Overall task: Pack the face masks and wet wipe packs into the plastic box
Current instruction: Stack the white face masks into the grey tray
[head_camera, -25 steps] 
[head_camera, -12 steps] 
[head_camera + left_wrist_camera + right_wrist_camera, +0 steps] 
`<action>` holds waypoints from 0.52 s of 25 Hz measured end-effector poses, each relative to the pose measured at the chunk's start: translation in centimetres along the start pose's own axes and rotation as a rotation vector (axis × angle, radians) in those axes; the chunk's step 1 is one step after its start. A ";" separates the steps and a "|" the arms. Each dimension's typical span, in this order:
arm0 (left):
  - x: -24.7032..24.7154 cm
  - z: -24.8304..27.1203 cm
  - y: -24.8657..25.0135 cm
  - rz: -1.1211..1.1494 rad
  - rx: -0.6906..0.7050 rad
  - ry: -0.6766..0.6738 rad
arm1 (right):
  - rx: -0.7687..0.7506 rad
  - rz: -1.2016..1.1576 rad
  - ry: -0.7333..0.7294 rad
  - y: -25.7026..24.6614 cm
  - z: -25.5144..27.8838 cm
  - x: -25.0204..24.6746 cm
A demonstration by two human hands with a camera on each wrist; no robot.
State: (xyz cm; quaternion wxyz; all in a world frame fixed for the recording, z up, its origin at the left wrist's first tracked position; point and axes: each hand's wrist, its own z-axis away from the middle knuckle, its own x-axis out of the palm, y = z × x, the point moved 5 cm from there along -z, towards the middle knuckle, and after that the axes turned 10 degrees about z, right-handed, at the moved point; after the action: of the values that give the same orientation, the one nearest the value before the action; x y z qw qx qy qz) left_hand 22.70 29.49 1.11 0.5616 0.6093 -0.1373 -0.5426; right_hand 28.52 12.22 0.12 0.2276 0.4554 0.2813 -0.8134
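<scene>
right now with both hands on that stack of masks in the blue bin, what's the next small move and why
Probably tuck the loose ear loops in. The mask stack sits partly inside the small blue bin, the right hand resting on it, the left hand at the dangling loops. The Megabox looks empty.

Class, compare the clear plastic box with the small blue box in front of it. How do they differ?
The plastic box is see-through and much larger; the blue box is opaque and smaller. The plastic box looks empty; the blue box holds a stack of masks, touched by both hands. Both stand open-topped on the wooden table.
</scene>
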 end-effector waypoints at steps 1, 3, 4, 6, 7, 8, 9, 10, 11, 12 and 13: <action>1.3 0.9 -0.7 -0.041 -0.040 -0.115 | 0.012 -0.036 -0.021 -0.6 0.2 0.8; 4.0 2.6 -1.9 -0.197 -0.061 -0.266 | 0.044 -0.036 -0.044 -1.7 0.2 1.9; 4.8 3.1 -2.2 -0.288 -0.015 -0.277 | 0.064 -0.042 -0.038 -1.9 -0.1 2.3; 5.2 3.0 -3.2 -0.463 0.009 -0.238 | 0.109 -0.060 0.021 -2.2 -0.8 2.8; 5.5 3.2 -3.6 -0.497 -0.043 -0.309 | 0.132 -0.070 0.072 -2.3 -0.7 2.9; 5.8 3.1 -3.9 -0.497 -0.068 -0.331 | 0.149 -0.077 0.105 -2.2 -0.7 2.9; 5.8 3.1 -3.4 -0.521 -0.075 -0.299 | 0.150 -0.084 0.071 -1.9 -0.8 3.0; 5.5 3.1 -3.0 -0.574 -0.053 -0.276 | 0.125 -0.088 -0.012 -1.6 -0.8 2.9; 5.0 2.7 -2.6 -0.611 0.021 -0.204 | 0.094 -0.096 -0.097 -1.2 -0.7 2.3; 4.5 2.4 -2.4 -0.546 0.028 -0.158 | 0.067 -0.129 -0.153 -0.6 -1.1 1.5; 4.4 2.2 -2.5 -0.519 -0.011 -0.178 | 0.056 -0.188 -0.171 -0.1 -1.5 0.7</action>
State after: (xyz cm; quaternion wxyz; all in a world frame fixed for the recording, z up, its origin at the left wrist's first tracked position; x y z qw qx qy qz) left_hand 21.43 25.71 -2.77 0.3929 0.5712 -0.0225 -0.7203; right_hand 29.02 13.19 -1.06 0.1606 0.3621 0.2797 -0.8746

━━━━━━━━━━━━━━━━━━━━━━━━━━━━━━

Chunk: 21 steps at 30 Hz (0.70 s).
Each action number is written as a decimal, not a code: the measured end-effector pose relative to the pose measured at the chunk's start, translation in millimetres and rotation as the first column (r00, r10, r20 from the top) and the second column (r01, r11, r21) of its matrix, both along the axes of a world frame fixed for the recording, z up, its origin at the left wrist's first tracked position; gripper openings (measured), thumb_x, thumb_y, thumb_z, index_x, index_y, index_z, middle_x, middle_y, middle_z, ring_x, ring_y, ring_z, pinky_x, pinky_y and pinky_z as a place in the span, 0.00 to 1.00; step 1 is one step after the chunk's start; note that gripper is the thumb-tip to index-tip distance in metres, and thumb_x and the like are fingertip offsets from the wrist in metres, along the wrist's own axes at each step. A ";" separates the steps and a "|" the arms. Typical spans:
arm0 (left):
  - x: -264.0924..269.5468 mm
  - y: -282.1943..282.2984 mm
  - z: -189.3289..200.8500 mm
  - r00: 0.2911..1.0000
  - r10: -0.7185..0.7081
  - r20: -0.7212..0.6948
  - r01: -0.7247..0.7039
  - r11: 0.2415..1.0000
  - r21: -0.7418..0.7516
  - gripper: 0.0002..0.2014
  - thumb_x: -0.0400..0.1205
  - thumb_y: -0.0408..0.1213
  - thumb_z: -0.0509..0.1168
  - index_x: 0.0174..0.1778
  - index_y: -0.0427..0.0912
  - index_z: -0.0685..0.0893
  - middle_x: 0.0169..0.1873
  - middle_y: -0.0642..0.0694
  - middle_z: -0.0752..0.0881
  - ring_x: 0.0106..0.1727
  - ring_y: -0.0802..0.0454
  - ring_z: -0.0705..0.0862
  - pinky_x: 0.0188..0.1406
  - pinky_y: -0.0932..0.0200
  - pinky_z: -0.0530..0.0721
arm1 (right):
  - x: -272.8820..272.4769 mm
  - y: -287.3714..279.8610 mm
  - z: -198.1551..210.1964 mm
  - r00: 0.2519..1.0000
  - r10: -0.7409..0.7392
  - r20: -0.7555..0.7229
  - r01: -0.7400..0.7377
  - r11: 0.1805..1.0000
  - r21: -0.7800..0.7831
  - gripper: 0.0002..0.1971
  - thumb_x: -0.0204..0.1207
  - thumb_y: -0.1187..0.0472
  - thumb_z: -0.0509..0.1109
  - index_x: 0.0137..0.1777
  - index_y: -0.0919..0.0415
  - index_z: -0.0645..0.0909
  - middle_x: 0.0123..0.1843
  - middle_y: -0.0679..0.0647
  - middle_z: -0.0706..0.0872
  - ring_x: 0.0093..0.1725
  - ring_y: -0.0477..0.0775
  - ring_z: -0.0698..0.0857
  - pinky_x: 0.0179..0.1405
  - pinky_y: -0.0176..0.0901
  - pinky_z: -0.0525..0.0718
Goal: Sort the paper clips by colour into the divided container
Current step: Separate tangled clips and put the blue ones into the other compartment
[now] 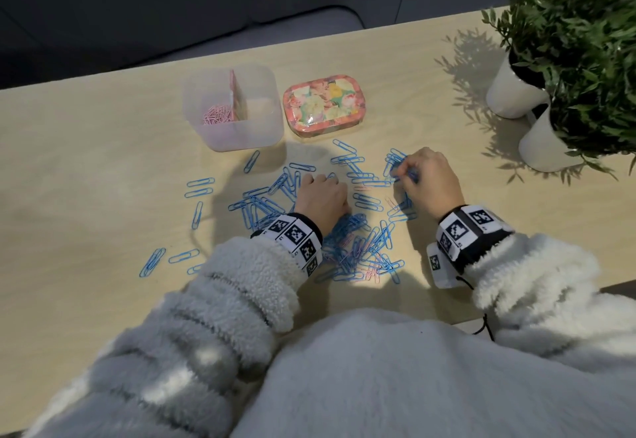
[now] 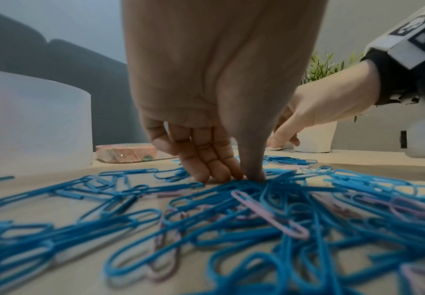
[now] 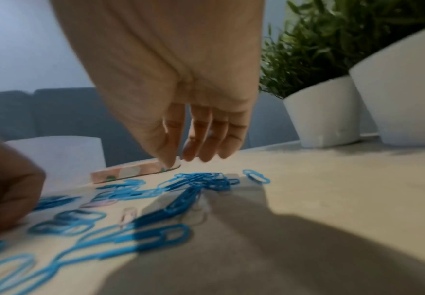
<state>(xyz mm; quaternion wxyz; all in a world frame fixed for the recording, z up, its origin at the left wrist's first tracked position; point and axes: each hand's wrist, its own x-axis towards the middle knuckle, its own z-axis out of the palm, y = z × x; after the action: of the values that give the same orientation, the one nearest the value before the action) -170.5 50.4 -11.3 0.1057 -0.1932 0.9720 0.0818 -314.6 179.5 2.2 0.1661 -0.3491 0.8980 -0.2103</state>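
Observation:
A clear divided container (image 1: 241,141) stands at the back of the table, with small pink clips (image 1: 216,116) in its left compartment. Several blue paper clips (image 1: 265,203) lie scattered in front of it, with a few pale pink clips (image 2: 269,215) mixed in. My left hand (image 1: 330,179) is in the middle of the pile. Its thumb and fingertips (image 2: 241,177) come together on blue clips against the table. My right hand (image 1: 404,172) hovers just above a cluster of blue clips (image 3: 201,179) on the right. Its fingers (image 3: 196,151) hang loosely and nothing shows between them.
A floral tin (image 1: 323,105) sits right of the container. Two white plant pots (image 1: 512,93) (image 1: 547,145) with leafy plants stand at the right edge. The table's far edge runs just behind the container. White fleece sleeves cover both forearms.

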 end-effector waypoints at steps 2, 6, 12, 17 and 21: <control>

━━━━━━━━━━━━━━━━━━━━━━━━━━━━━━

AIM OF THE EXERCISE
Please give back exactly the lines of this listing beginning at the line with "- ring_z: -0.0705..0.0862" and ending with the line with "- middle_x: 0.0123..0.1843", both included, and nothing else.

RESULT
  - ring_z: -0.0705..0.0862
  - pinky_x: 0.0188..0.1406
  - pinky_y: -0.0932..0.0200
  - pinky_z: -0.0530..0.0721
arm1 (right):
  - x: -272.8820..272.4769 mm
  - y: -287.3714..279.8610 mm
  - z: -198.1551..210.1964 mm
  - r00: 0.2519..1.0000
  - r10: -0.7409..0.7392
  - r20: -0.7555..0.7229
  - r01: -0.7400..0.7377
  - r11: 0.1805..1.0000
  - r21: -0.7800..0.7831
  - gripper: 0.0002..0.1971
  - thumb_x: -0.0204..0.1207
  - thumb_y: -0.1187..0.0472
  - thumb_z: -0.0509..0.1109
  - index_x: 0.0137..0.1777
  - index_y: -0.0919..0.0415
  - index_z: -0.0645..0.0909
  - middle_x: 0.0123..0.1843

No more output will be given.